She walks away.
Simon stands looking at his reflection in the plate-glass window. What was clear in the day becomes mirrored at night. At that moment it hits him. He is 100 percent certain that God has no plan for Simon Oliver. That this whole adventure has been a desperate farce, an excuse for him to focus on anything except the fact that his sister killed herself, his parents are monsters, and the world is ending. It’s fucking ending. And there’s nothing he can do about it.
What a fool he was for believing. But who can blame him? Who doesn’t want to be saved?
He stares at his reflection, lit from behind by the blue lamps of glass aquariums, and then a face appears inside his own face. Another man’s kind eyes. A stranger’s long hair. Jesus? he wonders. But then the image clarifies. The Prophet, his prophet, puts a hand on the glass and smiles, seeing Simon within. One lens of his glasses is missing. He presses his lips to the window, like a pilgrim kisses the ground. And then the front door is opening, and the Prophet is hugging Simon, and everyone is rallying together, and the dogs are barking and jumping. It feels like the impossible is happening. How certain they’ve been in the last few days that death had come for them all, that their friends were dead or in jail, that they had been left alone.
Coming in behind the Prophet, Samson looks for Story, terrified Simon will tell her she’s dead or in jail. He has no idea her parents have been killed. No idea that she has learned the truth about him, that she knows his real name. Finally, he sees her at the back of the pack, lurking in the shadows. His heart leaps and he moves to take her in his arms, but she steps back, her hands coming up to block him.
“Hey,” he says, flustered. “I was—you’re okay?”
But she won’t meet his eye. She is thinking instead of how much disdain it takes to lie to the person you claim to love about something as fundamental as your name. She can’t believe she chose him. Her mother is dead and she chose him. She went into hiding for him. She allowed her parents to worry, to think God knows what—that she’d been kidnapped, killed?—when she could have called, could have flown to DC and been with them in the days and weeks before they died. Could have saved them, maybe, or at least could have been there for her brother when they died. Could be with him now, instead of here on some farkakte mission to save the sister of the man who lied to her about his fucking name.
“I love you,” says Samson, reaching for her again.
“Your dad’s here,” Story tells him, turning away.
“What?”
Story points over toward Duane, who has finished sewing up the old man and is now wrapping him with duct tape and hand towels.
For Samson there is a moment of vertigo. His first thought is his dad has tracked him down, has come to punish him for his disloyalty, but then he sees the blood-soaked towels and his father’s pale face, and a different feeling hits him.
“Dad?” says Samson, feeling his eyes start to water. He touches his father to make sure he’s real—and yet how can this be?
Avon opens his eyes and grabs his wrist. How are you here? How is this possible?
“Your sister,” he says weakly.
“We’re getting her.”
And then it hits him. His father is here. Story said Your father is here. She wouldn’t hug him, wouldn’t look him in the eye, which means the unthinkable inevitable has happened. The past and the present have collided.

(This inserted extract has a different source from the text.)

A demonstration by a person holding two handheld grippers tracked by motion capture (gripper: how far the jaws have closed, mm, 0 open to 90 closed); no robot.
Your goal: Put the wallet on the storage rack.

Every lie he has ever told has burst. The man he pretended to be, the man she loved, has blown away with the wind. What’s left is a scarecrow, a straw man in human clothes. And nobody loves a scarecrow.
He turns to look for her, desperate suddenly, but she’s gone.
Avon squeezes his wrist. “Don’t go,” he says.
Samson stands paralyzed by doubt, filled with self-loathing.
“How?” he says. “How did you get here?”
“Everything’s connected,” says Avon.
At the door, Louise gives the Prophet a kiss on the mouth, embarrassing him.
“You old softy,” she says. “Wait till you see what God sent us.”
The Prophet grabs Simon’s hand. “You,” he says.
“Me what?” says Simon.
The Prophet takes off his glasses, wipes his remaining lens on his shirt, puts them on.
“You must lead us now,” he says. “God told me. Your time has come.”
Simon feels the blood leave his body. A coldness washes over him. He has just finished renouncing his faith. He is a fraud. How can he lead them when the world is on fire and he has no way to put it out?